L11 gave you the arrow. L12 gave you the geometry between arrows. Both used 2D and 3D pictures because they had to. Real AI representation spaces are 768, 1024, 4096, sometimes 12288 dimensions wide. That choice isn't arbitrary, and it isn't decoration. Each dimension is a slot the model can use to encode a distinction. Spaces are large because the work the model is doing requires that many slots.
This lesson is where the gap between a picture you can draw and a space the model actually uses stops being mysterious. Once you see dimensions as degrees of freedom, the embedding widths in modern papers start reading as engineering decisions, not magic numbers.

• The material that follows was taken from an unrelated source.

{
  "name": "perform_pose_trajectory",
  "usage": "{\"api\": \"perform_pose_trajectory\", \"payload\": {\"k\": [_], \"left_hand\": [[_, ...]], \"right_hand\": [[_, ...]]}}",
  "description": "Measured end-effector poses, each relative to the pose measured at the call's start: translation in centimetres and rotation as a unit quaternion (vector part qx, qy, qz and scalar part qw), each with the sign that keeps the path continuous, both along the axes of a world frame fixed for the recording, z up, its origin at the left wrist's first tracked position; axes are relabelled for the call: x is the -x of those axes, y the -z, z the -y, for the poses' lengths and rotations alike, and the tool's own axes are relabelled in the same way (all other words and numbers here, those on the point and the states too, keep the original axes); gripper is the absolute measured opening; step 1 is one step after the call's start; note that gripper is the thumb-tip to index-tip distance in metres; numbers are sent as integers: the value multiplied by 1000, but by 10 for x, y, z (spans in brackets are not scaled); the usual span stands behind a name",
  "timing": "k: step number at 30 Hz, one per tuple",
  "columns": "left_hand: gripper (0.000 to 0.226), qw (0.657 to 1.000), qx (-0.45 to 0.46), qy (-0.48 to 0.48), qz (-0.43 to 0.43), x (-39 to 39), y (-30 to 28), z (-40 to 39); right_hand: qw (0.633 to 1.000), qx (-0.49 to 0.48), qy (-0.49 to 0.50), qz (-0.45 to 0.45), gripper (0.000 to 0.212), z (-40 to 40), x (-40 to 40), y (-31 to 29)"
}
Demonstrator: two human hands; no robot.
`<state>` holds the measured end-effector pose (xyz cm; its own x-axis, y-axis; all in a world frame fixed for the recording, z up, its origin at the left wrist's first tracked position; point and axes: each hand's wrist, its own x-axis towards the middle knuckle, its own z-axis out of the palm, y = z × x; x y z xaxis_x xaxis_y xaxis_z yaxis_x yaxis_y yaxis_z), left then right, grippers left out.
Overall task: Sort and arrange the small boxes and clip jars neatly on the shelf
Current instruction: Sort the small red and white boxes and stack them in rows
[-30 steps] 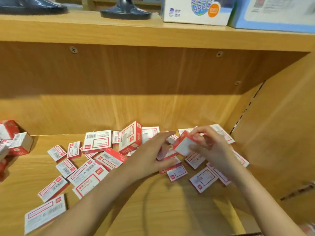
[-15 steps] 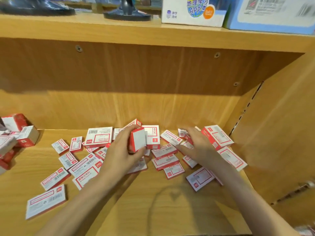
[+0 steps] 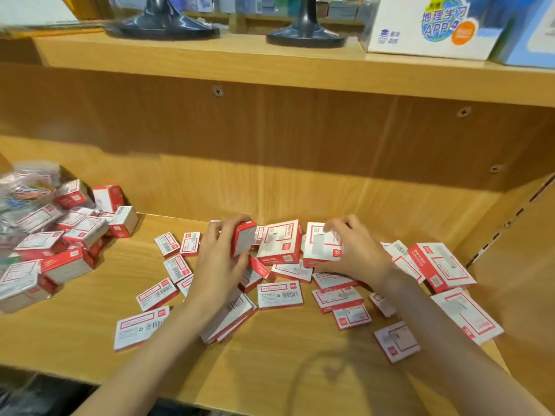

You can describe a resistor with one number: its value. 10 kΩ. That places it on a 1D line. Useful, but not enough for design work.
Add tolerance: 10 kΩ ± 1%. Now each resistor lives at a point in a 2D plane (value, tolerance). A 1% part and a 5% part at the same nominal value sit in different places.
Add package size: 0402, 0603, 0805. Now it's 3D: (value, tolerance, package). Three numbers, three independent axes, one point per part.
Keep going. Power rating, temperature coefficient, voltage rating, end-of-life drift, MTBF, source country, MSL rating, cost per piece in a reel. Each new property is a new axis the part lives along. Each axis lets you make a distinction you couldn't make before.
That's the whole picture. A dimension is a thing about an item that can vary independently of the other things you already track. The space your items live in is the cross product of all those axes. Engineers call this a feature space. It's the same idea as the coordinate space from L11, with one new emphasis: the axes mean something.
Not every new axis adds capacity. If you add a "resistance in ohms" axis and a "resistance in kilohms" axis, you haven't gained anything. The second axis is a constant multiple of the first; every part lies on the same diagonal, and the space is really still 1D pretending to be 2D.
Dimensions only count when they're independent: when knowing the value along one axis tells you essentially nothing about the value along another. Two perfectly correlated axes collapse to one. Two perfectly orthogonal axes give you a genuine plane to spread out in.
Real features sit between those extremes. "Package size" and "power rating" are correlated (bigger packages dissipate more power), but they're not identical. The independent information in package-size, given that you already know power-rating, is still meaningful, just less than a fully orthogonal axis would offer. Engineers often call this the effective dimensionality of a representation: how many independent directions of variation actually exist, regardless of how many nominal axes you wrote down.
For a long time, the dimensions in a representation came from human engineering. You sat down, decided what properties mattered for the task, and computed each of them as a feature.
Image recognition used HOG (gradient histograms in patches), SIFT (keypoint descriptors), GIST (rough scene shape). Speech recognition used MFCCs (cepstral coefficients from short windows of audio). Text classification used TF-IDF (term frequencies weighted by rarity). Each was a deliberately chosen list of numbers per input. The dimensions had names, and the names came from somebody's idea about what mattered.
This approach scales as far as human intuition does. It works fine for well-understood, narrow problems. It breaks down on hard, open-ended problems, because the features that actually matter are often things humans can't name. A face is recognisable from features no list of measurements captures cleanly. A sentence's tone lives in interactions between words that resist enumeration.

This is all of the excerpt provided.